Nothing more is wanted than an exact repeat of the data below.

↓↓↓

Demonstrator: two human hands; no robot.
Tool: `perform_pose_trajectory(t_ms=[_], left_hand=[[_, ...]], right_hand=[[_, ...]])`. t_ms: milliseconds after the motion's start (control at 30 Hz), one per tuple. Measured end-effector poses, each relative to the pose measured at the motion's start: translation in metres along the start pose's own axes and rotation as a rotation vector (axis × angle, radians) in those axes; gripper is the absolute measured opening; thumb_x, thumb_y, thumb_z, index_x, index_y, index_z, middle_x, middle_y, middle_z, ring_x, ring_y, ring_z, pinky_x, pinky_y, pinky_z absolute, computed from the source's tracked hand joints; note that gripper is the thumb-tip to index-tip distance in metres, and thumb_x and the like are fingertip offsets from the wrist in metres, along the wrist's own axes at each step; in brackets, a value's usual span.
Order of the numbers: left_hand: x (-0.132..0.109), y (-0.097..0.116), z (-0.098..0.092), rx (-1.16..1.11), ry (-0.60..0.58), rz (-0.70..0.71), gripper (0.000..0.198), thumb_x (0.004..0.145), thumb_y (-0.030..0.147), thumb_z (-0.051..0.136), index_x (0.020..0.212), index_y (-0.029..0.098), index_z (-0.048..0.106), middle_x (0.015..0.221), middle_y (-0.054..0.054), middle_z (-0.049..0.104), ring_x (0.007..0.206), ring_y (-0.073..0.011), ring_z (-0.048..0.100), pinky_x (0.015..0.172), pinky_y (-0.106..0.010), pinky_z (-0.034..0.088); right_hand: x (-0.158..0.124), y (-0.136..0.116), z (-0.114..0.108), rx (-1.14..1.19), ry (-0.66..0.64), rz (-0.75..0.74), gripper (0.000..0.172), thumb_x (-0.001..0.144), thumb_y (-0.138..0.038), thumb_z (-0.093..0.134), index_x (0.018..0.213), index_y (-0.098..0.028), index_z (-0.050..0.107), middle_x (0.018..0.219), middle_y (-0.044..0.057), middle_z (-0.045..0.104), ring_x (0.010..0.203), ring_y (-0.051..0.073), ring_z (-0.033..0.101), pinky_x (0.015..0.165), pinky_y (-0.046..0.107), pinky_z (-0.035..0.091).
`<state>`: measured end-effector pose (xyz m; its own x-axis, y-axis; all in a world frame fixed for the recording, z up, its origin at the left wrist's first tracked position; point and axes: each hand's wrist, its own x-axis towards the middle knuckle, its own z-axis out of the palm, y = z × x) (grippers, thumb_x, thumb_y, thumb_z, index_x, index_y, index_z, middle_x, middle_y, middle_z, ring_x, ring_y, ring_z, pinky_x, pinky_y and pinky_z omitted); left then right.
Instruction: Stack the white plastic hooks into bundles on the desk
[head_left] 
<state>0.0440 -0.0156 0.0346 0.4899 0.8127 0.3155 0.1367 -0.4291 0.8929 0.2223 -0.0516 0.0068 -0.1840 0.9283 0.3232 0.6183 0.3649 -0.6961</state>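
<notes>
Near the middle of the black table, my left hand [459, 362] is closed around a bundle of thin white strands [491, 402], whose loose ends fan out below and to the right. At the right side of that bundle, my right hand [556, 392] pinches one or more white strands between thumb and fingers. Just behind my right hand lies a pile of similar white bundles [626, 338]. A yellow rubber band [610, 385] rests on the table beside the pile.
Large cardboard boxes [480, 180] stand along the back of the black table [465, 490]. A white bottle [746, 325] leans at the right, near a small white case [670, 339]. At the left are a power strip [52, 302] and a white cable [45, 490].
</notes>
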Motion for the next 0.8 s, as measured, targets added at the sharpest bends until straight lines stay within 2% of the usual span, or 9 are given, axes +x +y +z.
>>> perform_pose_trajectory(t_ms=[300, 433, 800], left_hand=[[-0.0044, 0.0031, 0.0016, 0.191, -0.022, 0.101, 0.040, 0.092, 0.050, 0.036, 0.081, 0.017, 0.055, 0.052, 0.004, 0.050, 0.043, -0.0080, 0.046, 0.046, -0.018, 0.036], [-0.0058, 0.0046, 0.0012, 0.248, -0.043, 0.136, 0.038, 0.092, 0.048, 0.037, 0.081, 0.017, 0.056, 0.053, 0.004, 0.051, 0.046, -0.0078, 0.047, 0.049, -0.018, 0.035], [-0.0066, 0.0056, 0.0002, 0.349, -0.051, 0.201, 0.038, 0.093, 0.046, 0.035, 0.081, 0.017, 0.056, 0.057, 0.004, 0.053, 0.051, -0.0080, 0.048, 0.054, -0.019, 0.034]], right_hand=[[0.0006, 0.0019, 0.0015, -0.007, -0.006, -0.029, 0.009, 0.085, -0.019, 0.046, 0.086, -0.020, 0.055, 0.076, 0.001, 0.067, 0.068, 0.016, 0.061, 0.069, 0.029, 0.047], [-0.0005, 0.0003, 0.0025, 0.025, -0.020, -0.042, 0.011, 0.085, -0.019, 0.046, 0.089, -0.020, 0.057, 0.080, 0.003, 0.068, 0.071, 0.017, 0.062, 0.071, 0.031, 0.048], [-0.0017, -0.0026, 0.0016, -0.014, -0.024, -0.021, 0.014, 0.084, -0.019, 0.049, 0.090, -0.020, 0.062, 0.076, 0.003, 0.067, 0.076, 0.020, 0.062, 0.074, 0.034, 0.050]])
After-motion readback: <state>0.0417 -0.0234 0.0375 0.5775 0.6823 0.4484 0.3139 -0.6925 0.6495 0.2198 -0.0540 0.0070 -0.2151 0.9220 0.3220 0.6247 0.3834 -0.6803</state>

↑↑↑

## Task result
Demonstrator: two human hands; no robot.
Tool: `perform_pose_trajectory(t_ms=[_], left_hand=[[_, ...]], right_hand=[[_, ...]])`. t_ms: milliseconds after the motion's start (control at 30 Hz), one per tuple. Measured end-effector poses, each relative to the pose measured at the motion's start: translation in metres along the start pose's own axes and rotation as a rotation vector (axis × angle, radians) in those axes; gripper is the absolute measured opening; thumb_x, thumb_y, thumb_z, index_x, index_y, index_z, middle_x, middle_y, middle_z, ring_x, ring_y, ring_z, pinky_x, pinky_y, pinky_z absolute, computed from the source's tracked hand joints; note that gripper is the thumb-tip to index-tip distance in metres, and thumb_x and the like are fingertip offsets from the wrist in metres, along the wrist's own axes at each step; in brackets, a value's usual span.
Order of the numbers: left_hand: x (-0.132..0.109), y (-0.097..0.116), z (-0.098..0.092), rx (-1.16..1.11), ry (-0.60..0.58), rz (-0.70..0.71), gripper (0.000..0.198), thumb_x (0.004..0.145), thumb_y (-0.030..0.147), thumb_z (-0.051..0.136), index_x (0.020..0.212), index_y (-0.029..0.098), index_z (-0.048..0.106), middle_x (0.015..0.221), middle_y (-0.054..0.054), middle_z (-0.049..0.104), ring_x (0.007..0.206), ring_y (-0.073..0.011), ring_z (-0.048..0.100), pinky_x (0.015..0.172), pinky_y (-0.106..0.010), pinky_z (-0.034..0.088); right_hand: x (-0.158..0.124), y (-0.136..0.116), z (-0.114..0.108), rx (-1.14..1.19), ry (-0.66..0.64), rz (-0.75..0.74), gripper (0.000..0.172), thumb_x (-0.001..0.144), thumb_y (-0.138..0.038), thumb_z (-0.093..0.134), index_x (0.018..0.213), index_y (-0.098..0.028), index_z (-0.050..0.107), middle_x (0.018..0.219), middle_y (-0.044..0.057), middle_z (-0.045..0.104), ring_x (0.010..0.203), ring_y (-0.051..0.073), ring_z (-0.033..0.101), pinky_x (0.015..0.165), pinky_y (-0.046..0.107), pinky_z (-0.035..0.091).
`<state>`: measured end-effector pose (xyz m; its own x-axis, y-axis; all in a world frame fixed for the recording, z up, its origin at the left wrist's first tracked position; point and axes: each hand's wrist, its own x-axis towards the middle knuckle, its own z-axis out of the palm, y = z × x) (grippers, thumb_x, thumb_y, thumb_z, index_x, index_y, index_z, middle_x, middle_y, middle_z, ring_x, ring_y, ring_z, pinky_x, pinky_y and pinky_z omitted); left then right.
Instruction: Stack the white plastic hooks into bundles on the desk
[head_left] 
<state>0.0440 -0.0156 0.0346 0.4899 0.8127 0.3155 0.1367 -0.4291 0.8929 0.2223 -0.0516 0.0068 -0.1840 0.9283 0.3232 0.6183 0.3649 -0.6961</state>
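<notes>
Near the middle of the black table, my left hand [459, 362] is closed around a bundle of thin white strands [491, 402], whose loose ends fan out below and to the right. At the right side of that bundle, my right hand [556, 392] pinches one or more white strands between thumb and fingers. Just behind my right hand lies a pile of similar white bundles [626, 338]. A yellow rubber band [610, 385] rests on the table beside the pile.
Large cardboard boxes [480, 180] stand along the back of the black table [465, 490]. A white bottle [746, 325] leans at the right, near a small white case [670, 339]. At the left are a power strip [52, 302] and a white cable [45, 490].
</notes>
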Motion for the next 0.8 s, as measured, targets added at the sharpest bends until straight lines stay within 2% of the usual span, or 9 are given, axes +x +y +z.
>>> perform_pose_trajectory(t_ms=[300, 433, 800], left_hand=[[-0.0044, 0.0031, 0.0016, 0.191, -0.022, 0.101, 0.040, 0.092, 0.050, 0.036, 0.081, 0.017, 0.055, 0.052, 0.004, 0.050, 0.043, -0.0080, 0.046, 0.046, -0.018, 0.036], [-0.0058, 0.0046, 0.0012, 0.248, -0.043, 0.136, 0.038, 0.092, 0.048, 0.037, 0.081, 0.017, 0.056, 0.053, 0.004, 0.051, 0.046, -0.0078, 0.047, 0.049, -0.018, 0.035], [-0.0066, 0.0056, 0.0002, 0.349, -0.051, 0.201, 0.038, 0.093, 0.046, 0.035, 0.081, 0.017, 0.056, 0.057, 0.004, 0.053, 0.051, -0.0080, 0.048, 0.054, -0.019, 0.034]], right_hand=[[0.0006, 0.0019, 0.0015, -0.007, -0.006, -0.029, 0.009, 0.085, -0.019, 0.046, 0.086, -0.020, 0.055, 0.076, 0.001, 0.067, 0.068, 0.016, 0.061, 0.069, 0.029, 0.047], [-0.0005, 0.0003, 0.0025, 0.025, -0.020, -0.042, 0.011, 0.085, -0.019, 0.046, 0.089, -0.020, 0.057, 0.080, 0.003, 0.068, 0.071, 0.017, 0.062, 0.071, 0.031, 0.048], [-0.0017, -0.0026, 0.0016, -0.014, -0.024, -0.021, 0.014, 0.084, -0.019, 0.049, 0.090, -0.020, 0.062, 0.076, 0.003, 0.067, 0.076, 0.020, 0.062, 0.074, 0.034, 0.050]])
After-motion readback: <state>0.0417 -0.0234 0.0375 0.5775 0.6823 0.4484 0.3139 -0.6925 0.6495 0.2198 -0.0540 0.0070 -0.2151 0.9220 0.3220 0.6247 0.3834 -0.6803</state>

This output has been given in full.